Ehlers-Danlos syndrome (EDS) is a group of hereditary connective tissue disorders characterized by defects of the major structural protein in the body (collagen). Collagen, a tough, fibrous protein, plays an essential role in “holding together,” strengthening, and providing elasticity to bodily cells and tissues. Due to defects of collagen, primary EDS symptoms and findings include abnormally flexible, loose joints (articular hypermobility) that may easily become dislocated; unusually loose, thin, “stretchy” (elastic) skin; and excessive fragility of the skin, blood vessels, and other bodily tissues and membranes.

The different types of EDS were originally categorized in a classification system that used Roman numerals (e.g., EDS I to EDS XI), based upon each form’s associated symptoms and findings (clinical evidence) and underlying cause. A revised, simplified classification system (revised nosology) has since been described in the medical literature that categorizes EDS into six major subtypes, based upon clinical evidence, underlying biochemical defects, and mode of inheritance.

Each subtype of EDS is a distinct hereditary disorder that may affect individuals within certain families (kindreds). In other words, parents with one subtype of EDS will not have children with another EDS subtype. Depending upon the specific subtype present, Ehlers-Danlos syndrome is usually transmitted as an autosomal dominant or autosomal recessive trait.


The symptoms and findings associated with Ehlers-Danlos syndrome (EDS) may vary greatly in range and severity from case to case, depending upon the specific form of the disorder present and other factors. However, the primary findings associated with EDS typically include abnormal “looseness” (laxity) and excessive extension (hyperextension) of joints; susceptibility to partial or complete joint dislocations; chronic joint pain; a tendency to develop degenerative joint disease (osteoarthritis) at an early age; unusually loose, thin, elastic skin; and excessive fragility of the skin, blood vessels, and other bodily tissues and membranes. Due to tissue fragility, affected individuals may easily bruise; experience prolonged bleeding (hemorrhaging) after trauma; have poor wound healing; develop “parchment-like,” thin scarring; and/or have other associated abnormalities.

In many individuals with EDS, associated symptoms and findings may become apparent during childhood. More rarely, depending upon the specific disorder subtype present, certain abnormalities may be apparent beginning at birth (congenital). In addition, in other individuals, such as those with mild disease manifestations, the disorder may not be recognized until adulthood.

The different forms of EDS were formally classified in the 1980s using a Roman numeral system. This categorization identified at least 10 major forms of the disorder based upon genetic and biochemical abnormalities as well as associated symptoms and findings. However, a simplified, revised, updated classification system has since been published in the medical literature that classifies EDS into six primary subtypes as well as some other forms of EDS, based upon the specific underlying biochemical cause, mode of inheritance, major and minor symptoms, and physical findings. The revised classification system serves to further differentiate between the various forms of the disorder as well as some related disorders.

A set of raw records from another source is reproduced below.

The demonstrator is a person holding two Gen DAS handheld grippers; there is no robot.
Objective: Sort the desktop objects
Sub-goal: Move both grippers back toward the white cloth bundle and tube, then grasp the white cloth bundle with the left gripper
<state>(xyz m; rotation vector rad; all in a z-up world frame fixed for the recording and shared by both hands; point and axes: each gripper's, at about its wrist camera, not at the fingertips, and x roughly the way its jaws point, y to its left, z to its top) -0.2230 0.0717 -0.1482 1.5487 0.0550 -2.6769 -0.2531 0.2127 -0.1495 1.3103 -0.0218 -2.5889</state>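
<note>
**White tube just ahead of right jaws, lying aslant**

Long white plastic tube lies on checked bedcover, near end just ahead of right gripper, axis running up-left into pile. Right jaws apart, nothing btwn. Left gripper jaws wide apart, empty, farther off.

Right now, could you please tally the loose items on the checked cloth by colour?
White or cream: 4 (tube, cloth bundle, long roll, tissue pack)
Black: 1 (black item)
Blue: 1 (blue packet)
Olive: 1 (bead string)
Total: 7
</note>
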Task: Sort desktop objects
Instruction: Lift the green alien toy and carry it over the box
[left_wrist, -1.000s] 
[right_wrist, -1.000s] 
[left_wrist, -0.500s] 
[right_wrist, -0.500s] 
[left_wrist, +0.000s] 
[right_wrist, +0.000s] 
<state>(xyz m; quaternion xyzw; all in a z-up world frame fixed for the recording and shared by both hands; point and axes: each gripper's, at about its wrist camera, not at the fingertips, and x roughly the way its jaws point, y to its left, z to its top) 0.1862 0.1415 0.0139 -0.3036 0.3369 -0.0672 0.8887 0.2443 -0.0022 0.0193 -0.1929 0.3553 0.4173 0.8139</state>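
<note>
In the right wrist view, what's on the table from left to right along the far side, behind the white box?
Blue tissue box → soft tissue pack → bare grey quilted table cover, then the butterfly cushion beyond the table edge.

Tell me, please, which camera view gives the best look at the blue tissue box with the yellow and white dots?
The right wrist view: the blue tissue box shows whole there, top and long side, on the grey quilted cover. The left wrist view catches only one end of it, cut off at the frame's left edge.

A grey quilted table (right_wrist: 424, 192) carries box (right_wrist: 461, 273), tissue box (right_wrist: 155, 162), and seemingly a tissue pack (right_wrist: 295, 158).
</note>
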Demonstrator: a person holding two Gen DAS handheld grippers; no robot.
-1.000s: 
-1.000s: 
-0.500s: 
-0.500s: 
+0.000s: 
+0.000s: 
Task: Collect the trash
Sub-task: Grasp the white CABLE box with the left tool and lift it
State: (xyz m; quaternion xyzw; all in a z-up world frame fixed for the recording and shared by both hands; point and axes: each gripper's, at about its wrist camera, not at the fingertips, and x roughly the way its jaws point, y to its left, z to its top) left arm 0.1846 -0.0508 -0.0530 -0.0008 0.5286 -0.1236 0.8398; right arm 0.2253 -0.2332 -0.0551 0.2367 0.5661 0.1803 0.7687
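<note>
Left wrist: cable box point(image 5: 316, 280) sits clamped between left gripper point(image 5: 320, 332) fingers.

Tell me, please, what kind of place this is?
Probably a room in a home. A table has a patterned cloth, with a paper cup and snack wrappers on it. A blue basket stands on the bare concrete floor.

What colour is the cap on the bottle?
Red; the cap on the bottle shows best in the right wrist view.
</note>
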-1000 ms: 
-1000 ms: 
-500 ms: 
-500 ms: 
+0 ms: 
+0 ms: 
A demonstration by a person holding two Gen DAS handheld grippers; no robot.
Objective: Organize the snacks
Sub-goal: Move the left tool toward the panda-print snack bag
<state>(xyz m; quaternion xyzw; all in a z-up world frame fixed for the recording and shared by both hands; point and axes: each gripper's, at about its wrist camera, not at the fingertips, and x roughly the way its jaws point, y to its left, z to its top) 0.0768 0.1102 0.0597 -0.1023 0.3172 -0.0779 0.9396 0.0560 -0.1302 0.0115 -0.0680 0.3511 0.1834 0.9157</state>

The original classification system differentiates between severe and mild forms of classic EDS (EDS I and II). In the revised categorization, EDS I and II are reclassified as one subtype, known as EDS classical type. According to reports in the medical literature, in individuals with this subtype, associated skin abnormalities may vary greatly, ranging from mild, moderate, to severe in certain affected families (kindreds). EDS classical type may be characterized by excessive laxity and extension of the joints (hypermobility); susceptibility to recurrent sprains and dislocations of certain joints, such as the knees and shoulders; abnormally increased elasticity and extension (hyperextensibility) of the skin; and tissue fragility, potentially leading to degeneration or “splitting” of the skin, abnormal healing of skin wounds, and characteristic, thin, “parchment-” or “paper-like” (papyraceous) scarring that often becomes discolored and widened. Such scarring may occur primarily over certain prominent bony areas (pressure points), such as the shins, knees, elbows, and forehead. In individuals with EDS classical type, additional findings may include the formation of relatively small, fleshy, tumor-like skin growths (molluscoid pseudotumors) and/or hard, round, movable lumps (calcified spheroids) under the skin; unusually “velvety” skin; diminished muscle tone (hypotonia); and/or flat feet (pes planus). EDS classical type may also be characterized by easy bruisability, often occurring in the same areas; abnormal displacement (prolapse) of certain organs due to tissue fragility, such as protrusion of part of the stomach upward through an opening in the diaphragm (hiatal hernia); and/or an increased risk of certain complications after surgical procedures. For example, postsurgical complications may include protrusion of certain organs through weak areas in surrounding membranes, muscles, or other tissues (postsurgical hernias). In addition, some individuals with this subtype may have a deformity of one of the heart valves (mitral valve prolapse), allowing blood to leak backwards into the left upper chamber of the heart (mitral insufficiency), and/or, more rarely, abnormal widening (dilatation) of a region of the aorta, the major blood vessel of the body.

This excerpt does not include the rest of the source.